Revered and treasured for centuries, tulips have a rare beauty that is uniquely their own. When ‘tulip mania’ struck Europe in the 17th century they became the subject of extreme obsession, traded for capital gain and leading to financial ruin for many.
Like many of spring’s most exquisite blooms, their appearance is a fleeting once-a-year delight - a brief thrill but one that’s well worth the splurge. For about the price of a cup of coffee, a handful of tulip bulbs will provide a longer lasting shot of endorphins for all who pass by than a single shot of caffeine. They are quick and easy to plant. Mid-May to June (April or May in coldest climates) are the key planting months and bulbs arrive in garden centres from March onwards.
Tulips are most often grown as annuals with new bulbs planted each year.

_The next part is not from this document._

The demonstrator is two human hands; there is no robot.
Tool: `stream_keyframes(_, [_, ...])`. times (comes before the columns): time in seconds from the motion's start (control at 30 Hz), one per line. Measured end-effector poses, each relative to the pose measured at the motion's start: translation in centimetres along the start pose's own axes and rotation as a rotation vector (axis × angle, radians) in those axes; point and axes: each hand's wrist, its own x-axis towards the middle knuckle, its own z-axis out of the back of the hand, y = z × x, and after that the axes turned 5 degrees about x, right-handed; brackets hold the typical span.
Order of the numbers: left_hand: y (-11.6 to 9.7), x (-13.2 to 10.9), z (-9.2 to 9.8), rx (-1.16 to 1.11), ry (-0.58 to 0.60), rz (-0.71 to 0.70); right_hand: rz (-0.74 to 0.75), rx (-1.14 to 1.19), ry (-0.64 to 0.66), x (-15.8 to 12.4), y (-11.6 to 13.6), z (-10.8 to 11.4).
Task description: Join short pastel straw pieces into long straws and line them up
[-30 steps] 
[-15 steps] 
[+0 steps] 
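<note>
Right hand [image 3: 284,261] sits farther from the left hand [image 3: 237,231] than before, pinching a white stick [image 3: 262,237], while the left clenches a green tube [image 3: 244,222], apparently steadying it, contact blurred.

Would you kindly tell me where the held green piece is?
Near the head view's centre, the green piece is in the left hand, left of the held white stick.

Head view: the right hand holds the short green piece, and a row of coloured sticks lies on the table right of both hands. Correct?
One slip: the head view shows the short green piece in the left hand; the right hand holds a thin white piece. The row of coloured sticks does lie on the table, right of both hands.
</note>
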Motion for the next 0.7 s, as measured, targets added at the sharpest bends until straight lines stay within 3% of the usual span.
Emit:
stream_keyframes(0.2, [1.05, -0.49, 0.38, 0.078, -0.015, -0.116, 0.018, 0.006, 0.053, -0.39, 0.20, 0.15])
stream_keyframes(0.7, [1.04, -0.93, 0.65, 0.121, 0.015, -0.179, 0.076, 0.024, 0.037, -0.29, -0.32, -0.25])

They hail from high altitude regions of the Northern Hemisphere where winters are cold and summers are hot and dry. In their native habitats the bulbs survive underground to bloom again for several years. In gardens with similar natural conditions, they may do the same, but a repeat performance is rare two years in a row.
Even in our colder climates it can be difficult to keep the soil dry enough over summer for the tulip bulbs to survive without rotting, but some gardeners do achieve success growing tulips as perennials. To do this, bulbs are best lifted about six weeks after flowering (when the leaves have died down) and stored over summer in a dry place. A temperature that stays within 18-21ºC gives the best chance of flower initiation.
But in any garden, the easiest and most reliable pathway to a rewarding spring display is to purchase fresh bulbs and give them a chill in the fridge before planting into well drained soil or pots. Plant a range of different varieties for a longer flowering season or plant a heap of the same variety for the most breathtaking display.
To ensure top quality long-stemmed blooms, some winter chilling is recommended. This is done by placing bulbs in the fridge for eight weeks prior to planting and then planting in late May, when the soil has cooled down, ideally below 12℃.
Sometimes bulbs have been chilled before they reach the stores but if in doubt, chilling before planting is still the best course of action. Insufficient chilling can result in flowers hiding among their leaves on stunted stems or sometimes no flowers at all.
In early April, place your tulip bulbs in a paper bag (or any breathable container) in the fridge. A regular fridge temperature is ideal. The freezer is too cold and will kill bulbs. The side of the fridge is best, away from the back of the fridge which may ice up or where there is condensation.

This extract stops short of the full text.